§ What you have to do:
Set down the lines of the data exactly, starting at the first and stopping after the line containing "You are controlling".

[Collected material — start]

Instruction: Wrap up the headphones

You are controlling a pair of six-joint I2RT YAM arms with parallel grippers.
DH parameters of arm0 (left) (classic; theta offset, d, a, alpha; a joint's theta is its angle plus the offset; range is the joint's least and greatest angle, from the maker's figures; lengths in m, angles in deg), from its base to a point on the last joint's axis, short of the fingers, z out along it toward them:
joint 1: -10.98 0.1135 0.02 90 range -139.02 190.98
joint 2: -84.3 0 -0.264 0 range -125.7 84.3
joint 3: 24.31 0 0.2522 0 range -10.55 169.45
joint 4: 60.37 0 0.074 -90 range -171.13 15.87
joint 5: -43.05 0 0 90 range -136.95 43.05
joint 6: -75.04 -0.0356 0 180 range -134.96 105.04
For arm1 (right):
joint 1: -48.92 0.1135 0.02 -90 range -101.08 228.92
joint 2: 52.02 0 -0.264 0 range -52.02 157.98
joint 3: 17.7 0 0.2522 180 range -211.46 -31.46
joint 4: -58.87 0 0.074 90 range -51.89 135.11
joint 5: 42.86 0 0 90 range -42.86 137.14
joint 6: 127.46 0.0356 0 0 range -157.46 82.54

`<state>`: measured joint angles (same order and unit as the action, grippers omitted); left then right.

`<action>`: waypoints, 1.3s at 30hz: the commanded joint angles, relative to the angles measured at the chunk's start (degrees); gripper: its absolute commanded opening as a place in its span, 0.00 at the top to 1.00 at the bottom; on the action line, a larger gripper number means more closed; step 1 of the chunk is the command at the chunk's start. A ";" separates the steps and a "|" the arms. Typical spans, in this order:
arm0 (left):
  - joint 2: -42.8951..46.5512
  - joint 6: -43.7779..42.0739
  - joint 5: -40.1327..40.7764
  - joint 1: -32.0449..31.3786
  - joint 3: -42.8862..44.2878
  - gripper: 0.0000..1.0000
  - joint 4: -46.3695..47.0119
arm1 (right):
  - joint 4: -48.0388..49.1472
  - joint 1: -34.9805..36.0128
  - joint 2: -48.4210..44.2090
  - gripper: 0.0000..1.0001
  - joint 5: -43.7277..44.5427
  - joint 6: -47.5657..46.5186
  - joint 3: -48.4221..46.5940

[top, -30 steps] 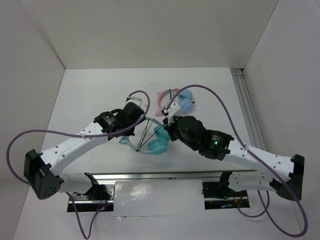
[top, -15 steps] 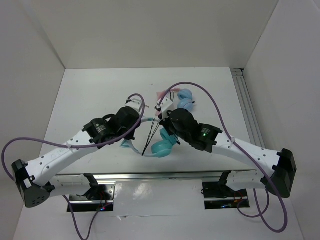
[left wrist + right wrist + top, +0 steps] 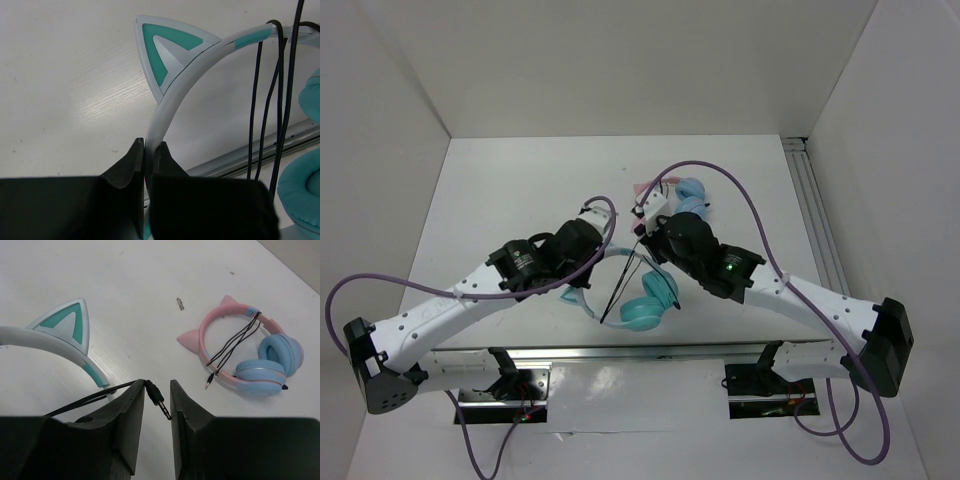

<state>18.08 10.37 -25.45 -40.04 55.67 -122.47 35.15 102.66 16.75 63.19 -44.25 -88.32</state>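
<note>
The headphones have teal ear cups [image 3: 650,300] and a pale headband [image 3: 175,95] with a cat ear [image 3: 162,50]. They are lifted over the near middle of the table. My left gripper [image 3: 592,275] is shut on the headband, seen close in the left wrist view [image 3: 149,150]. Several strands of the black cable [image 3: 270,100] hang across the band beside a teal cup [image 3: 305,195]. My right gripper [image 3: 645,243] is at the band's far end. Its jaws [image 3: 157,385] stand a narrow gap apart, and the cable's jack plug [image 3: 160,400] spans the gap and touches both.
Pink-banded headphones with light blue cups [image 3: 265,371] lie on the table beyond the right gripper, their own cable wrapped round the band; they also show in the top view [image 3: 688,203]. White walls enclose the table. A metal rail [image 3: 620,352] runs along the near edge.
Both arms have drawn together. The right gripper carried the cable end up and left over the headband. The teal cups swung down and right.
</note>
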 commanded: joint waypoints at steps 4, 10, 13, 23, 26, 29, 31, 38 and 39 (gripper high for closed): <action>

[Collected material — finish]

§ Reply:
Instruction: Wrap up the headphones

You are controlling a pair of six-joint I2RT YAM arms with parallel grippers.

Nothing else is needed, and the exercise is over.